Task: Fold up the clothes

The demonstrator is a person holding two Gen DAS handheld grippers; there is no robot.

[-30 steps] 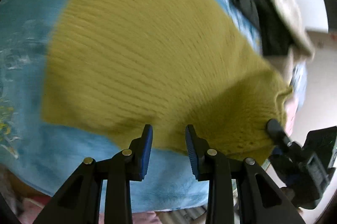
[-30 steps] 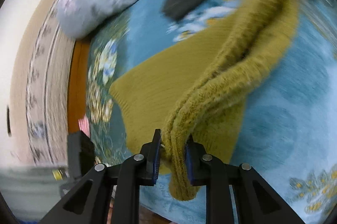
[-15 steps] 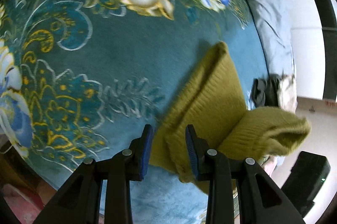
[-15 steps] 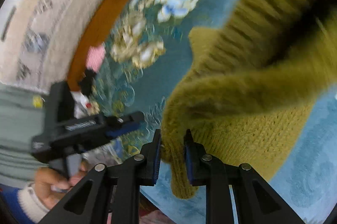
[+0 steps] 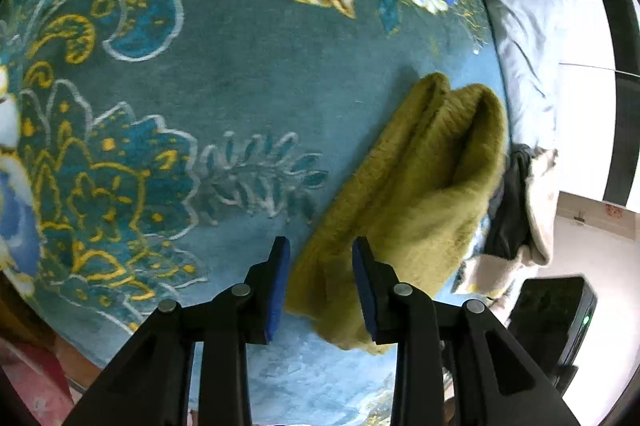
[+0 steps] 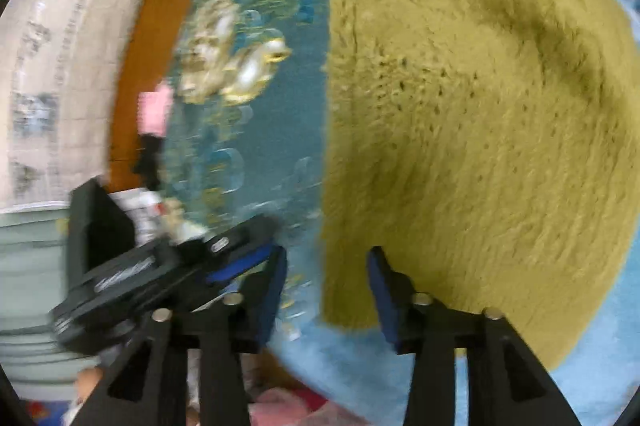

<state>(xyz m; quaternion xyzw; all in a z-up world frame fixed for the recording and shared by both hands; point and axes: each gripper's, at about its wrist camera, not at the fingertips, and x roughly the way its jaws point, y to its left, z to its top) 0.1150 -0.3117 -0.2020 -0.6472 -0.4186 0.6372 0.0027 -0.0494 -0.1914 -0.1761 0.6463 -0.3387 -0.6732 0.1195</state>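
Olive-green fuzzy knit sweater (image 5: pixel 424 186) lies on the teal floral-patterned plush blanket (image 5: pixel 240 86), doubled over on itself: the left wrist view shows a top layer laid back over the lower one, with a rounded fold at the far end. Left gripper (image 5: pixel 320 282): jaws opening, near corner of the sweater sits between the blue pads, but I see a gap on both sides, so it's not pinching. Right gripper (image 6: pixel 328 290): jaws also opening, well apart, sweater's near edge lies between them and close to the right-hand pad; nothing clamped. Right view is motion-blurred, so edge contact there is hard to call. The left gripper body shows in the right view at lower left, just beside the right one, so both are working the same near edge. My read: fold has just been laid down and both are letting go. Risks from here: fuzzy knit can snag on a pad as the jaws back off, which would drag the corner and peel the top layer open. The top layer looks puffed up at the far end, not pressed flat, so it could slump or spring back on its own. The two grippers are close enough to bump on withdrawal. A dark-and-cream pile of other clothes (image 5: pixel 524 210) sits touching the sweater's far side; any next fold toward it could catch that pile.
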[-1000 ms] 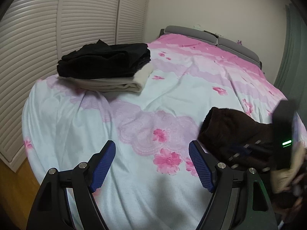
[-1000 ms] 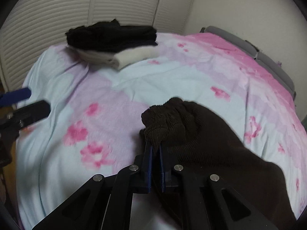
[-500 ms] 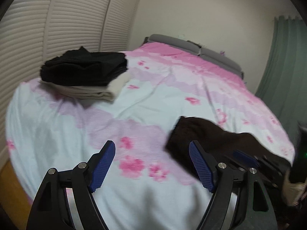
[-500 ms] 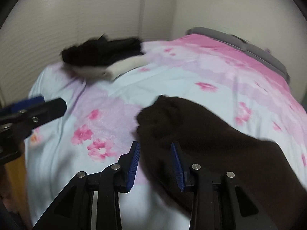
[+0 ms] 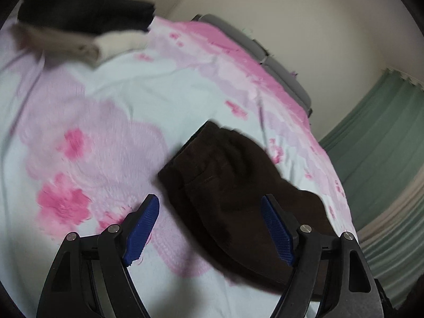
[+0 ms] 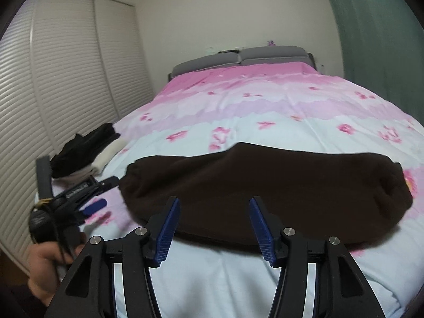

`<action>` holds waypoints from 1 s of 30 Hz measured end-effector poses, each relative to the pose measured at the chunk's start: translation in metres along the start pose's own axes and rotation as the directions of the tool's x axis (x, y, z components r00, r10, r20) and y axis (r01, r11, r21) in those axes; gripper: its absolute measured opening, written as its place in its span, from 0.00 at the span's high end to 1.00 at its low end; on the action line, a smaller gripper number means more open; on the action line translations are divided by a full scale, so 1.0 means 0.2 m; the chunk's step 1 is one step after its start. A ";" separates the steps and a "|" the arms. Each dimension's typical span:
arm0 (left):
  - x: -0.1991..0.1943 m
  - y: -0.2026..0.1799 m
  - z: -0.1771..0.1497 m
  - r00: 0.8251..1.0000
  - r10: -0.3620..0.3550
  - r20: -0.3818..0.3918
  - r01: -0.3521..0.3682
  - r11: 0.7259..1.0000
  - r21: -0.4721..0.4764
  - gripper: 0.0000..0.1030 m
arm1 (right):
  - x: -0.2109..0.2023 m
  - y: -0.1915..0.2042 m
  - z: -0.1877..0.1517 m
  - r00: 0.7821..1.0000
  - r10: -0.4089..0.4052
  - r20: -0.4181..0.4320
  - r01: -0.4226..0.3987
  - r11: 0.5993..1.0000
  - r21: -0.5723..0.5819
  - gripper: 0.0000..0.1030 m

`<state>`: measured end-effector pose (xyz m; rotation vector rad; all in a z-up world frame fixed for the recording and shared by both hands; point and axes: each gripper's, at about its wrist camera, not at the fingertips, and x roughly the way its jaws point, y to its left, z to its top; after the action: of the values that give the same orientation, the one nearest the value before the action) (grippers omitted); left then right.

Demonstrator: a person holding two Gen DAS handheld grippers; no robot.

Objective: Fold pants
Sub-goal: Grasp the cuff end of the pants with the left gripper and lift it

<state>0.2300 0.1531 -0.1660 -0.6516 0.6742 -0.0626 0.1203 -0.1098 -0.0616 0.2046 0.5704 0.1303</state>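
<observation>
Right wrist view: right gripper (image 6: 213, 225), jaws just opening, holds nothing; brown pants (image 6: 265, 182) lie at centre. Left gripper (image 5: 212, 228) is spread, empty.

Bedroom interior. A bed (image 6: 265, 278) with a pale blue and pink floral cover fills the room; a grey padded headboard (image 6: 238, 59) stands against a plain cream wall (image 6: 225, 13). White louvred closet doors (image 6: 66, 79) line one side, a green curtain (image 6: 384, 39) the other. Lighting is dim and even.
</observation>
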 end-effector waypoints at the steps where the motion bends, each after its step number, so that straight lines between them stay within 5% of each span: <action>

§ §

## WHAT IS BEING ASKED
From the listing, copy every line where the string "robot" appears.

## OUTPUT BELOW
The demonstrator is a person holding two Gen DAS handheld grippers; there is no robot.
Demonstrator: a person holding two Gen DAS handheld grippers; no robot.

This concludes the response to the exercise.